Market movers today
Today, all eyes will be on flash PMIs from Europe and the US. In the euro area, we look for potentially more evidence of rebounding activity amid easing inflation pressures. In the US, NY Fed’s Empire and Philly Fed Manufacturing indices have sent mixed signals thus far for February but we still expect the PMIs to edge higher.
The German ZEW index will also be released today, and consensus expects a further improvement in both the forward-looking assessment as well as on the respondents’ assessment on the current situation.
Overnight, the Reserve Bank of New Zealand will announce their rate decision. A 50bp hike is a clear base case.
The 60 second overview
Market sentiment: Stock market futures are in red and the euro is slightly down against the dollar this morning as markets tune in for PMI signals on economic growth. While global financial conditions eased substantially from November until January this year, February has marked a U-turn. The conflict between stronger growth and persistent price pressures still remains, and as the global economy has fared better than expected, also underlying price pressures persist. Higher short-term inflation expectations are reflected in steeper yield curve inversions and expectations of higher central bank rates for longer.
Chinese peace proposal: Several media outlets have reported that China is planning to present its own proposal for peace in Ukraine this week, as the first anniversary for Russia’s invasion looms. Details have not been revealed but China has said their proposal would uphold the principles of territorial integrity while also respecting “Russia’s legitimate security interests”. For now, the West has shown a sceptical response to China’s proposal as they are seen as an ally to Russia, and hence, hardly impartial. Western officials have also highlighted that the only way to a lasting peace is through Russia withdrawing its troops from Ukraine.
As the war drags on, rifts in the global community will most likely continue to grow.
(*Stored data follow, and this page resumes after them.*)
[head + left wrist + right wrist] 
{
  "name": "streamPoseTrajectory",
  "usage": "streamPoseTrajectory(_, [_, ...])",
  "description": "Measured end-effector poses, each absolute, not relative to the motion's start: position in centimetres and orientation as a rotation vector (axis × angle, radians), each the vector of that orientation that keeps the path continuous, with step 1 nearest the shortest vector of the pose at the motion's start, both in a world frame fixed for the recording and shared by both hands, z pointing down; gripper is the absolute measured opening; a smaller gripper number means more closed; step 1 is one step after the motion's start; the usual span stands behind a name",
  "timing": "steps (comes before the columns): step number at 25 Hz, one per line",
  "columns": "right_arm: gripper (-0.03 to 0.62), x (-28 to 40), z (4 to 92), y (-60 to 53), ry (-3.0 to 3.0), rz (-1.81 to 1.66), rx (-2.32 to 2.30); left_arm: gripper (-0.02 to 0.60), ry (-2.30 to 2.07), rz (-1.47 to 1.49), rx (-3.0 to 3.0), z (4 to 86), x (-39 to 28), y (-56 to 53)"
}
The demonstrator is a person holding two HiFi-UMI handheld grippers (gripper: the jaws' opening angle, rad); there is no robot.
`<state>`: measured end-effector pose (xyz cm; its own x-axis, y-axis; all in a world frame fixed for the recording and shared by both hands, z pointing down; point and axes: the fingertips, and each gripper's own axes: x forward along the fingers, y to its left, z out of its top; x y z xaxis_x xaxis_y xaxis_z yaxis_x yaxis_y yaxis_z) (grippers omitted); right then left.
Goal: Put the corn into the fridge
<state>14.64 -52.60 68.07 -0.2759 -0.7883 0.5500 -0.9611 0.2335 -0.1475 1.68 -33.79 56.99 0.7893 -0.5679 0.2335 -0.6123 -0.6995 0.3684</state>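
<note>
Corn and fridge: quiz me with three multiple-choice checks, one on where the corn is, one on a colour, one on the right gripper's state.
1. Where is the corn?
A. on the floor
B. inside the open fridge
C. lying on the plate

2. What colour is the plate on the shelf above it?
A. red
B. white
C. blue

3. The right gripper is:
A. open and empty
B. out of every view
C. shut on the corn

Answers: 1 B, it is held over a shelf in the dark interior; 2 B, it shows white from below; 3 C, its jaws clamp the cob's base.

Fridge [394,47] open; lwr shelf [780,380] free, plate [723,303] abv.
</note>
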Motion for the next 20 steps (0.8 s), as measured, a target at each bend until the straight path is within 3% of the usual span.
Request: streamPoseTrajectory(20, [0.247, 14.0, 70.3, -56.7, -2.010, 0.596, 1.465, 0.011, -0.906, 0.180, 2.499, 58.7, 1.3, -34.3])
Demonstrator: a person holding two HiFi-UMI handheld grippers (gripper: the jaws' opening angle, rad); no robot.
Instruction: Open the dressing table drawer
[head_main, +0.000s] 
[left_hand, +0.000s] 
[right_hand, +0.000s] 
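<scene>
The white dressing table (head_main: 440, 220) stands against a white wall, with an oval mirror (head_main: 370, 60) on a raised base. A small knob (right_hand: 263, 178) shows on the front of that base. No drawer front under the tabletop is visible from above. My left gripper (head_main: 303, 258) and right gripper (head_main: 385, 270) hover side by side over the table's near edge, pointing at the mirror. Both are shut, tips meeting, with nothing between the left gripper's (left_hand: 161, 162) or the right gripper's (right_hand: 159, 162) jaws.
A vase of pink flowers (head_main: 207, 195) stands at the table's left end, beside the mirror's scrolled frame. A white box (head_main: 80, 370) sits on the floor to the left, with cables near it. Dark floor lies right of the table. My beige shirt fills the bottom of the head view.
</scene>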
Many countries in the global south have opted to stay neutral, as for historical reasons they have little sympathy towards a US/European alliance. Many low income or lower middle income economies also see that the West could use its resources more wisely, not on warfare. Within Europe, cracks may also emerge as Eastern European countries continue to have a very hawkish stance on Russia while large Western European countries could be more attracted to peace proposals. Sentiment in the US, which is by far the greatest contributor to Ukraine’s military, may also change as the 2024 election approaches.
FI: With US closed and little news on the wires, European rates traded mostly sideways. Only late in the afternoon, markets recorded a small sell-off which thereby left rates 1bp higher for most countries in core and semi-core and marginally more in the periphery. Most curves parallel shifted higher.
FX: Yesterday’s session was all about the strengthening of the SEK and the spill-over effects to neighbouring NOK. EUR/SEK is now back below 11.10 while EUR/NOK has settled in the low 10.90s. EUR/USD did nothing on a day where US markets were out with EUR/USD still trading south of 1.07. EUR/GBP is back below 0.89 while the rally in USD/JPY has paused.
Credit: It was a busy day in corporate primary market yesterday as Swiss pharmaceutical company Roche, the UK-Dutch consumer goods group Unilever and French luxury firm Kering all printed EUR dual-tranche deals, while UK supermarket chain Tesco brought a GBP/EUR dual-tranche to the market. The EUR FIG segment saw only covered bonds placed while no unsecured issuance took place. Meanwhile, CDS indices were broadly unchanged with iTraxx Main holding steady at 78bp and Xover widening 4bp to 409bp in yesterday’s trading.
Nordic macro
Both Martin Flodén and Henry Ohlsson from the Riksbank board will speak today at two different events. As minutes have been released, they are now free to comment on monetary policy and there may well be some comments on everything ranging from the weak Krona to yesterday’s inflation surprise, which would not have been to the board’s liking.